SUPPLIED RECORDS: Begin

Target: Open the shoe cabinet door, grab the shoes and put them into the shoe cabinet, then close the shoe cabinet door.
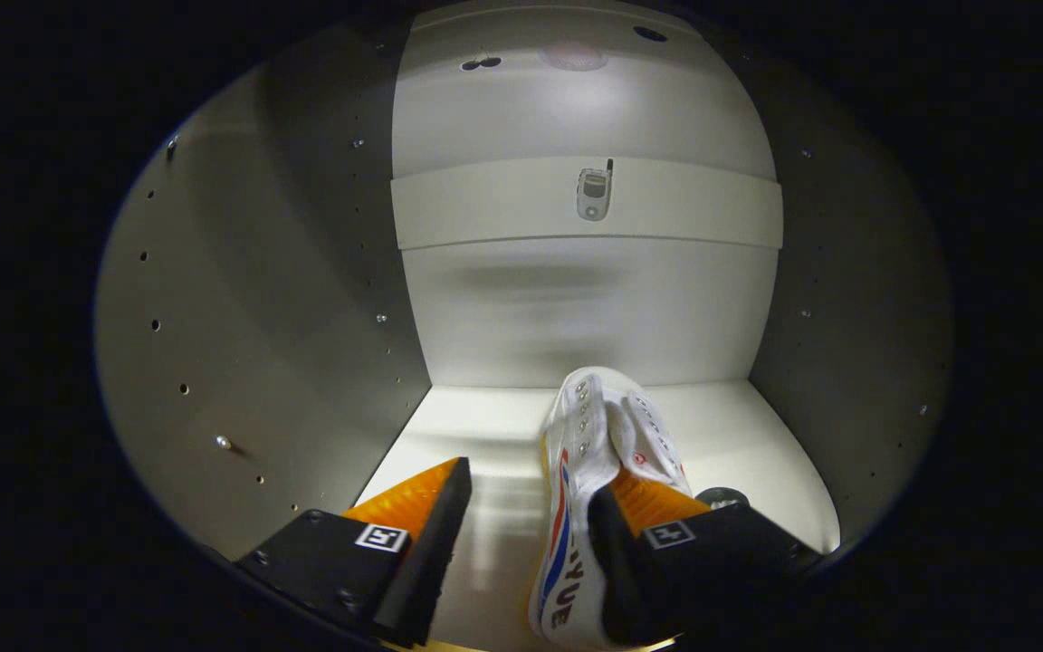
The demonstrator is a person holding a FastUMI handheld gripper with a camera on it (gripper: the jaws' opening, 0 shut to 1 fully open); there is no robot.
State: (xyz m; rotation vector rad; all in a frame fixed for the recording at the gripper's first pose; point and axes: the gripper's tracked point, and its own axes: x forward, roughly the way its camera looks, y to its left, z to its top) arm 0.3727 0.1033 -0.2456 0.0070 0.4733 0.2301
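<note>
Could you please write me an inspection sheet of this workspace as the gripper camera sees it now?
Surface: white cabinet floor, lit and glossy.
Job's things: white shoe with red and blue stripes lies on the floor inside the cabinet, against the right finger.
Clutter: small grey phone on the white shelf at the back.
Grippers: gripper open; left finger apart from the shoe, so no grip.
Cables: nothing seen.
Surroundings: white side walls with peg holes.

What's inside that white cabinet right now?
A white shoe lies on the cabinet floor against the open gripper's right finger. A small phone-like object hangs behind. The shoe's heel is hidden.
</note>
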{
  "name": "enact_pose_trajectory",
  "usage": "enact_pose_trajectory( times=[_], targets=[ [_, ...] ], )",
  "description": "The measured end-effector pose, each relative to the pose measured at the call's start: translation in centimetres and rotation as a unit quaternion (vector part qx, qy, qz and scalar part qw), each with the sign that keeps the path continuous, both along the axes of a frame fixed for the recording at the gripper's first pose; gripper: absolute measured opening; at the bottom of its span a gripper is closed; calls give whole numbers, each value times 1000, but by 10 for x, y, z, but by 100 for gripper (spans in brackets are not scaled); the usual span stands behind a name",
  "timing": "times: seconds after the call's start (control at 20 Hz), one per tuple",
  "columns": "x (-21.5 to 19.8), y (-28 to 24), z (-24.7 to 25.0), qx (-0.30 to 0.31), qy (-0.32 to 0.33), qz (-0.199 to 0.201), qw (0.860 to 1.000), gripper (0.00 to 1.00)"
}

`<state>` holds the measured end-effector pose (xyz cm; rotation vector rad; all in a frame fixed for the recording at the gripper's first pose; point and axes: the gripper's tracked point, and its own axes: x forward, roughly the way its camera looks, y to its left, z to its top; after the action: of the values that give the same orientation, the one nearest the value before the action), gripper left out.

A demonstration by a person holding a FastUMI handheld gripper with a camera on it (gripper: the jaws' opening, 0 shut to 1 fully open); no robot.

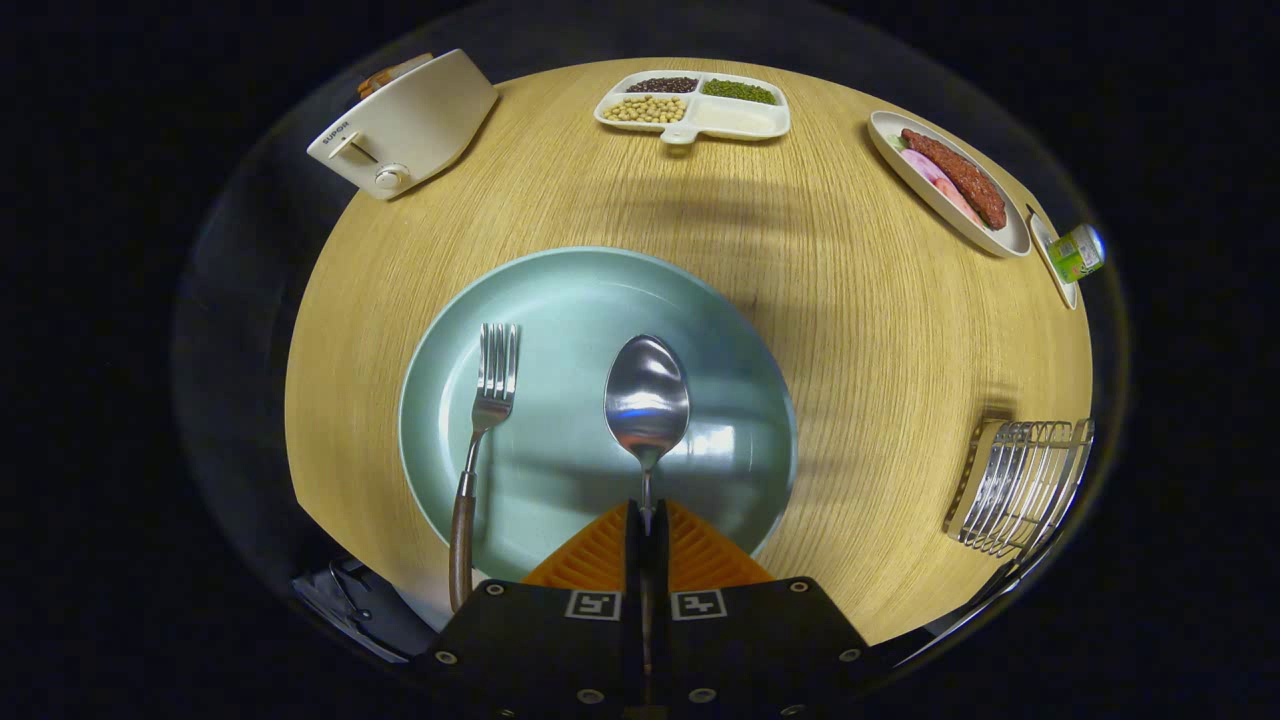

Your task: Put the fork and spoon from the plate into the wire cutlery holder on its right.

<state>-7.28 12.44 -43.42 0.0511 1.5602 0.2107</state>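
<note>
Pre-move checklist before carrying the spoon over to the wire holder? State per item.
1. Grip: gripper jaws closed on the handle of the shiny metal spoon - ok.
2. Spoon lifted off the round pale-green plate: bowl sits over the plate, height unclear - cannot tell.
3. Wood-handled metal fork out of the way: lies on the plate beside the spoon, apart from it - ok.
4. Silver wire cutlery holder located: stands on the round wooden table, to the plate's right - ok.
5. Path from plate to holder: bare tabletop between them - ok.
6. Holder's slots free: its inside is too small to see - cannot tell.
</note>
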Motion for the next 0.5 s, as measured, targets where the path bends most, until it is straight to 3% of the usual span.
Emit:
enact_pose_trajectory(
  times=[0.5],
  targets=[
    [22, -13, 37, 41, -68, -65, 995, 4]
  ],
)
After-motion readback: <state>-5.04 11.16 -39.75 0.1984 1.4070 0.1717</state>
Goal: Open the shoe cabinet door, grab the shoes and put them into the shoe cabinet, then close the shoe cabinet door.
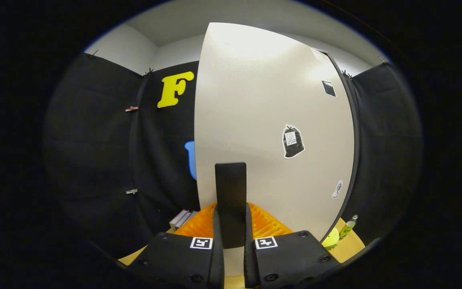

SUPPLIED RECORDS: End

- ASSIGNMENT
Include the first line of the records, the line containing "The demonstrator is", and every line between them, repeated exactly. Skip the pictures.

- TASK ANSWER
Target: Open the shoe cabinet door, grab the shoes and put them into the shoe cabinet, then close the shoe cabinet door.
The demonstrator is a person holding a FastUMI handheld gripper with a camera on it (gripper: the jaws' opening, 0 shut to 1 fully open); there is no robot.

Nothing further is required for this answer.